## TASK
Please set out each line below exactly as it stands, without the images.
### SOURCE MATERIAL ###
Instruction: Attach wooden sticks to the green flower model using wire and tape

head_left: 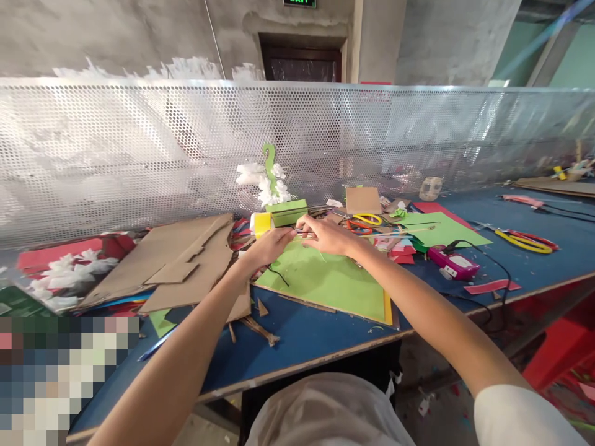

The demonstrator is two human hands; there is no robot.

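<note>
My left hand (pixel 274 244) and my right hand (pixel 324 235) meet above a light green sheet (pixel 334 282) on the table. The fingers of both are closed, pinching a thin dark strand (pixel 299 231) that spans the small gap between them. What exactly it is, I cannot make out. A loose dark end (pixel 279 276) dangles below my left hand over the sheet. Just behind my left hand is a yellow and white roll (pixel 263 224). Behind both hands stands a green box (pixel 288 212) next to a curled green paper stem (pixel 269 162) with white tufts (pixel 274 191) around it.
Cardboard pieces (pixel 162 254) cover the left side. On the right lie scissors with yellow handles (pixel 369 218), a magenta power strip (pixel 453 262) with cords, larger yellow-and-red-handled cutters (pixel 523 240) and a pink glue gun (pixel 523 200). A perforated metal screen (pixel 195 142) runs along the back.
</note>
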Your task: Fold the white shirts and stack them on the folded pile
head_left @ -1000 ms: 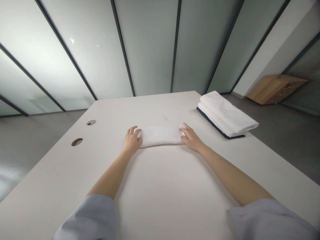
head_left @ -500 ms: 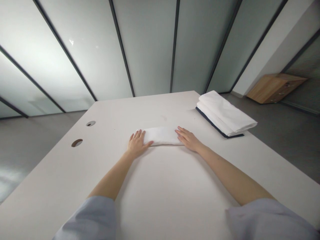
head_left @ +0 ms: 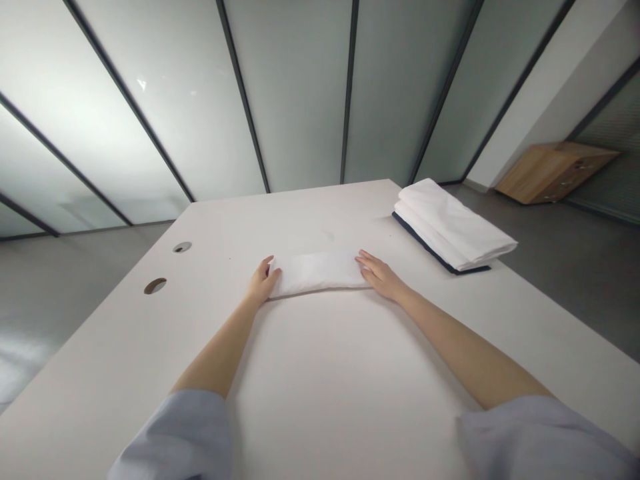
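A folded white cloth (head_left: 320, 272) lies as a narrow rectangle on the white table (head_left: 340, 373), in front of me. At its left end, my left hand (head_left: 261, 280) grips the edge, thumb on top and fingers curled around the far side, partly out of sight. My right hand (head_left: 383, 277) rests on the right end with its fingers stretched out over the fabric.
To the right, a stack of folded white cloth (head_left: 455, 223) sits on a dark folded piece (head_left: 425, 248) near the table's edge. Two round holes, one nearer (head_left: 155, 286) and one farther (head_left: 183, 247), are on the left. A wooden cabinet (head_left: 547, 175) stands on the floor beyond.
My left hand has slid left from lying spread on the cloth to its left end, uncovering more of the fabric. My right hand has hardly moved.
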The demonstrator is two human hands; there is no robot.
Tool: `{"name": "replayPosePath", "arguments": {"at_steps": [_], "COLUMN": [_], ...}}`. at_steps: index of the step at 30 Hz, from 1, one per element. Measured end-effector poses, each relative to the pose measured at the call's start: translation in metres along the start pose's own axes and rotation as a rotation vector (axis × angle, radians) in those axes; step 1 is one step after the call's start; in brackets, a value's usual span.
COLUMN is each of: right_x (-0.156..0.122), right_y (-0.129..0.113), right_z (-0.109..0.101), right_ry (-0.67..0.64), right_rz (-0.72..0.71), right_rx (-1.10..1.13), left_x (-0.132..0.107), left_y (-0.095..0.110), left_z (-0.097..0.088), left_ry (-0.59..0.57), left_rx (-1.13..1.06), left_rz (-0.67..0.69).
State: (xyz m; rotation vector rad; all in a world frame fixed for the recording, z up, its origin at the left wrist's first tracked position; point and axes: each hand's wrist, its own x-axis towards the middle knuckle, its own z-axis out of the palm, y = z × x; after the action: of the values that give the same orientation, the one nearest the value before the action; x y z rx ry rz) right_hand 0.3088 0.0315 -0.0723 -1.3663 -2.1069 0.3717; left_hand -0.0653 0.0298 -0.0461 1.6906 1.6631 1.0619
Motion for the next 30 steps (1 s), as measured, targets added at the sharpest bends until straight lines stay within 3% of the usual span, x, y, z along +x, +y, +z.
{"name": "replayPosePath", "arguments": {"at_steps": [7, 13, 20, 30], "right_x": [0.002, 0.002, 0.002, 0.001], "right_y": [0.004, 0.002, 0.002, -0.002], "right_z": [-0.003, -0.004, -0.005, -0.007], "right_ry": [0.037, 0.031, 0.027, 0.013], "right_rz": [0.019, 0.024, 0.014, 0.036], "right_rx": [0.038, 0.038, 0.067, 0.059], "left_x": [0.001, 0.001, -0.003, -0.005], "left_y": [0.005, 0.006, 0.014, 0.020], "left_z": [-0.006, -0.020, -0.024, -0.025], "left_ry": [-0.112, -0.331, -0.308, -0.442], "left_rx": [-0.217, -0.375, -0.447, -0.515], "left_rz": [-0.030, -0.066, -0.089, -0.073]}}
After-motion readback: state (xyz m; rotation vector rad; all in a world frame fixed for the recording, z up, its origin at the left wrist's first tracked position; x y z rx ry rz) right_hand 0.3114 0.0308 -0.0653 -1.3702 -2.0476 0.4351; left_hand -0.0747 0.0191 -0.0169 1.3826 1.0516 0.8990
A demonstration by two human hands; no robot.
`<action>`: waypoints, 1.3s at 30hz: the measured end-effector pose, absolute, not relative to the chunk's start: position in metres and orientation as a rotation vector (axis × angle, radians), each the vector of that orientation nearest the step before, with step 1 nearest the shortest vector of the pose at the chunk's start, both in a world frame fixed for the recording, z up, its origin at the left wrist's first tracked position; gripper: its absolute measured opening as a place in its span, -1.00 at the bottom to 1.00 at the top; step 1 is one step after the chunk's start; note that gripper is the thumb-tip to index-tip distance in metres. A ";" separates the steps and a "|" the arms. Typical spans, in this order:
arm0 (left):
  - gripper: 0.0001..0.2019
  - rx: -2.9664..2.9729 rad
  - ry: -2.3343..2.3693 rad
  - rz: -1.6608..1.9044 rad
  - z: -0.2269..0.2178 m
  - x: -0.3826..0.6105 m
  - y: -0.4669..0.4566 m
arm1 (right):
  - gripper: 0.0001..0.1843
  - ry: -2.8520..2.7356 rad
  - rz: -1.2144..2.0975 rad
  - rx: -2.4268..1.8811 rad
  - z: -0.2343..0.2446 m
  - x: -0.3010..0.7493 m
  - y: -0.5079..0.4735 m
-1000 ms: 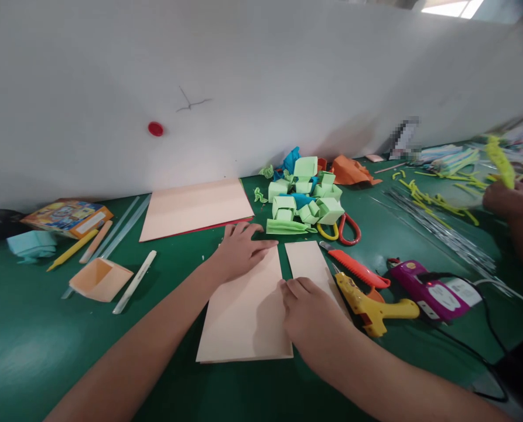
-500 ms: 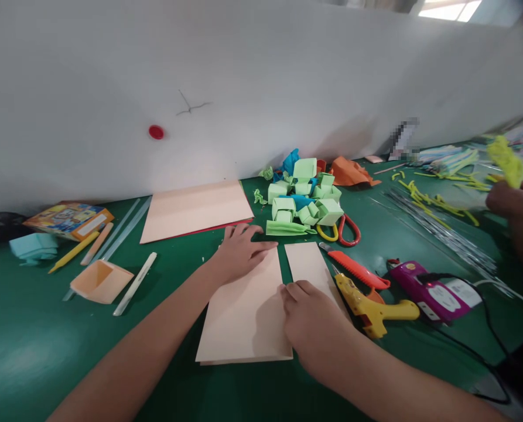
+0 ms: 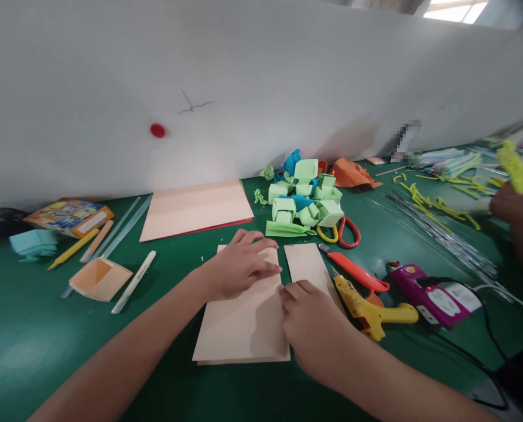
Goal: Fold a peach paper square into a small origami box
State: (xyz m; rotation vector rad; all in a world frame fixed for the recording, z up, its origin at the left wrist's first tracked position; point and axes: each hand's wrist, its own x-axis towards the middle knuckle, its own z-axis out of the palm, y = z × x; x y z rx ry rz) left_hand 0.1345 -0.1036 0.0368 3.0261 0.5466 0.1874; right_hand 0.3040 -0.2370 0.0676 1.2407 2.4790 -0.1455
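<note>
A folded sheet of peach paper (image 3: 239,328) lies on the green table in front of me, its two layers showing at the near edge. Across its upper part rests my left hand (image 3: 242,266), fingers spread and laid over the sheet. My right hand (image 3: 308,319) is closed at the sheet's right edge, thumb and curled fingers gripping or pressing it there; the exact contact is partly hidden. Under and beyond that hand lies a narrower peach paper strip (image 3: 307,264). Just right of it are an orange cutter knife (image 3: 358,272) and a yellow glue gun (image 3: 371,310).
Green folded paper pieces (image 3: 305,196) and scissors (image 3: 349,233) lie ahead. Peach sheets (image 3: 195,211) lie back left, near a small peach paper box (image 3: 101,280) and glue sticks (image 3: 134,281). A purple power strip (image 3: 432,296) is right. Another person's hand (image 3: 513,205) holds something yellow.
My left hand has slid slightly toward me over the paper. The right hand stays at the right edge. At far right, the other person's hand has shifted a little to the right.
</note>
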 end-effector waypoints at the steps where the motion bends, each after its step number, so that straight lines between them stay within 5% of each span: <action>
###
## PROBLEM SOLUTION
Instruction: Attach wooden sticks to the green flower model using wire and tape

head_left: 

The demonstrator is two human hands; there is no robot.

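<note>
My left hand (pixel 274 244) and my right hand (pixel 324 235) meet above a light green sheet (pixel 334 282) on the table. The fingers of both are closed, pinching a thin dark strand (pixel 299 231) that spans the small gap between them. What exactly it is, I cannot make out. A loose dark end (pixel 279 276) dangles below my left hand over the sheet. Just behind my left hand is a yellow and white roll (pixel 263 224). Behind both hands stands a green box (pixel 288 212) next to a curled green paper stem (pixel 269 162) with white tufts (pixel 274 191) around it.
Cardboard pieces (pixel 162 254) cover the left side. On the right lie scissors with yellow handles (pixel 369 218), a magenta power strip (pixel 453 262) with cords, larger yellow-and-red-handled cutters (pixel 523 240) and a pink glue gun (pixel 523 200). A perforated metal screen (pixel 195 142) runs along the back.
</note>
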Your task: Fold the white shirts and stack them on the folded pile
head_left @ -1000 ms: 
head_left @ -500 ms: 
head_left @ +0 ms: 
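A folded white cloth (head_left: 320, 272) lies as a narrow rectangle on the white table (head_left: 340, 373), in front of me. At its left end, my left hand (head_left: 261, 280) grips the edge, thumb on top and fingers curled around the far side, partly out of sight. My right hand (head_left: 383, 277) rests on the right end with its fingers stretched out over the fabric.
To the right, a stack of folded white cloth (head_left: 455, 223) sits on a dark folded piece (head_left: 425, 248) near the table's edge. Two round holes, one nearer (head_left: 155, 286) and one farther (head_left: 183, 247), are on the left. A wooden cabinet (head_left: 547, 175) stands on the floor beyond.
My left hand has slid left from lying spread on the cloth to its left end, uncovering more of the fabric. My right hand has hardly moved.
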The demonstrator is two human hands; there is no robot.
Tool: `{"name": "replayPosePath", "arguments": {"at_steps": [_], "COLUMN": [_], ...}}`. at_steps: index of the step at 30 Hz, from 1, one per element. Measured end-effector poses, each relative to the pose measured at the call's start: translation in metres along the start pose's own axes and rotation as a rotation vector (axis × angle, radians) in those axes; step 1 is one step after the call's start; in brackets, a value's usual span.
COLUMN is each of: right_x (-0.156..0.122), right_y (-0.129..0.113), right_z (-0.109..0.101), right_ry (-0.67..0.64), right_rz (-0.72..0.71), right_rx (-1.10..1.13), left_x (-0.132..0.107), left_y (-0.095..0.110), left_z (-0.097..0.088), left_ry (-0.59..0.57), left_rx (-1.13..1.06), left_rz (-0.67..0.69).
State: (xyz m; rotation vector rad; all in a world frame fixed for the recording, z up, its origin at the left wrist's first tracked position; point and axes: each hand's wrist, its own x-axis towards the middle knuckle, its own z-axis out of the palm, y = z × x; after the action: of the values that give the same orientation, the one nearest the value before the action; x y z rx ry rz) right_hand 0.3088 0.0315 -0.0723 -1.3663 -2.1069 0.3717; left_hand -0.0653 0.0298 -0.0461 1.6906 1.6631 1.0619
Motion for the next 30 steps (1 s), as measured, targets added at the sharpest bends until straight lines stay within 3% of the usual span, x, y, z along +x, +y, +z.
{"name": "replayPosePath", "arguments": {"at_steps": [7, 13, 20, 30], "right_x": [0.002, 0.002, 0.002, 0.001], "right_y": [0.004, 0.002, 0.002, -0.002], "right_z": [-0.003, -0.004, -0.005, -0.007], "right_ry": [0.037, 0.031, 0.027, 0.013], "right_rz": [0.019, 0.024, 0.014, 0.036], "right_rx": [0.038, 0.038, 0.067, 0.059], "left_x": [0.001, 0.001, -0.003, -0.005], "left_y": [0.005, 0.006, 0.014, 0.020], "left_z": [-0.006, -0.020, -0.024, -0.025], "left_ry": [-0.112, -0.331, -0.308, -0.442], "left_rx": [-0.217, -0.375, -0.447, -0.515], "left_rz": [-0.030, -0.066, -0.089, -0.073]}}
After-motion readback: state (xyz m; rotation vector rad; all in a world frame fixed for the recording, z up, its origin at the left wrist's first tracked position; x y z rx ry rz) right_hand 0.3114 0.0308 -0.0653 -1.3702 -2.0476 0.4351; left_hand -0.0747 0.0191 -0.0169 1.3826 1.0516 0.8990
A demonstration by two human hands; no robot.
`<action>`: waypoints, 1.3s at 30hz: the measured end-effector pose, absolute, not relative to the chunk's start: position in metres and orientation as a rotation vector (axis × angle, radians), each the vector of that orientation nearest the step before, with step 1 nearest the shortest vector of the pose at the chunk's start, both in a world frame fixed for the recording, z up, its origin at the left wrist's first tracked position; gripper: its absolute measured opening as a place in its span, -1.00 at the bottom to 1.00 at the top; step 1 is one step after the chunk's start; note that gripper is the thumb-tip to index-tip distance in metres. A ";" separates the steps and a "|" the arms. Typical spans, in this order:
arm0 (left):
  - gripper: 0.0001..0.2019
  - rx: -2.9664..2.9729 rad
  - ry: -2.3343..2.3693 rad
  - rz: -1.6608..1.9044 rad
  - z: -0.2269..0.2178 m
  - x: -0.3826..0.6105 m
  - y: -0.4669..0.4566 m
arm1 (right):
  - gripper: 0.0001..0.1843
  - ry: -2.8520..2.7356 rad
  - rz: -1.2144..2.0975 rad
  - rx: -2.4268..1.8811 rad
  - z: -0.2343..0.2446 m
  - x: -0.3010..0.7493 m
  - y: -0.5079..0.4735 m
-1000 ms: 
-500 ms: 
+0 ms: 
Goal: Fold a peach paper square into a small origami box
State: (xyz m; rotation vector rad; all in a world frame fixed for the recording, z up, its origin at the left wrist's first tracked position; point and axes: each hand's wrist, its own x-axis towards the middle knuckle, its own z-axis out of the palm, y = z × x; x y z rx ry rz) left_hand 0.1345 -0.1036 0.0368 3.0261 0.5466 0.1874; right_hand 0.3040 -0.2370 0.0676 1.2407 2.4790 -0.1455
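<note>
A folded sheet of peach paper (image 3: 239,328) lies on the green table in front of me, its two layers showing at the near edge. Across its upper part rests my left hand (image 3: 242,266), fingers spread and laid over the sheet. My right hand (image 3: 308,319) is closed at the sheet's right edge, thumb and curled fingers gripping or pressing it there; the exact contact is partly hidden. Under and beyond that hand lies a narrower peach paper strip (image 3: 307,264). Just right of it are an orange cutter knife (image 3: 358,272) and a yellow glue gun (image 3: 371,310).
Green folded paper pieces (image 3: 305,196) and scissors (image 3: 349,233) lie ahead. Peach sheets (image 3: 195,211) lie back left, near a small peach paper box (image 3: 101,280) and glue sticks (image 3: 134,281). A purple power strip (image 3: 432,296) is right. Another person's hand (image 3: 513,205) holds something yellow.
My left hand has slid slightly toward me over the paper. The right hand stays at the right edge. At far right, the other person's hand has shifted a little to the right.
</note>
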 end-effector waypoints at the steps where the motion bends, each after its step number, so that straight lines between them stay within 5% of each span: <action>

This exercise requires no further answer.